Author |
Message |
|
Hey. Just a heads up to everyone!
I just updated my GPU drivers to 397.31 on 2 machines, after which I've started receiving driver crashes after which GPU tasks wont run anymore.
Currently I'm running GFN17low mostly on my 2 GPU's, but when the problem start, AP or PPS Sieve tasks dont work either. The error message in stderr it prints out is "The storage control blocks were destroyed. (0x7) - exit code 7 (0x7)".
I'm not 100% certain the drivers are the problem, but its the only recent change on both machines. |
|
|
|
Found the culprit and fix probably: https://forums.geforce.com/default/topic/1051755/geforce-drivers/announcing-geforce-hotfix-driver-397-55/
"Windows 10: Driver may get removed after PC has been left idle for extended period of time."
Its not exactly idle but anyway this hopefully fixes it. I'm not home until evening so just have to hope it does not crash again. |
|
|
|
Thanks for the info, just started having issues myself.

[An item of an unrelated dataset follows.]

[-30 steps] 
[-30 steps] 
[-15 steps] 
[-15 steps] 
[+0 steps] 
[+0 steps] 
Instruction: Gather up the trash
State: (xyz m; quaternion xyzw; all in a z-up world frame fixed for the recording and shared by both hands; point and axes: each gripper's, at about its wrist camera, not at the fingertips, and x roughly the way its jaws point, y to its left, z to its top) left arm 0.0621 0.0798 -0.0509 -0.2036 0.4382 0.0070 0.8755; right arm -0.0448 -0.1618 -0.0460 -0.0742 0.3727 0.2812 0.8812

Really hope this fixes it. |
|
|
|
I have been having this issue for a bit now.....have just rolled back to 391.35 at present and hope this is ok.
If the hot-fix works maybe you could give another heads up, but till then I will hang onto the old driver temporarily to be sure
MAGPIE |
|
|
|
I installed the hotfix last night, and for the last 12 hours it seems to have worked fine. I will post if the problem is reintroduced at some point. |
|
|
Michael Goetz Volunteer moderator Project administrator
 Send message
Joined: 21 Jan 10 Posts: 13513 ID: 53948 Credit: 237,712,514 RAC: 0
                           
|
This chat shows the number of PPS-Sieve tasks completed successfully each day over the last month. There's a noticeable dip in the middle of about one third, although it's since picked up again. I suspect the dip corresponds with the release of 397.31 and the uptick at the end is the 397.55 hotfix.
This is a live chart:
____________
My lucky number is 75898524288+1 |
|
|
|
I noticed that one could get the driver to start temporarily functioning again by restarting the Nvidia services in the Windows Services panel in the Microsoft Management Console. I do not know which one of the three is crashed, so I restarted all three of them. The hotfix driver made the necessity of figuring out which one of those services was crashed moot. |
|
|
|
The hotfix worked fine for my GTX1070, but for my GTX1060 BOINC did not work at all with it, even with a reboot.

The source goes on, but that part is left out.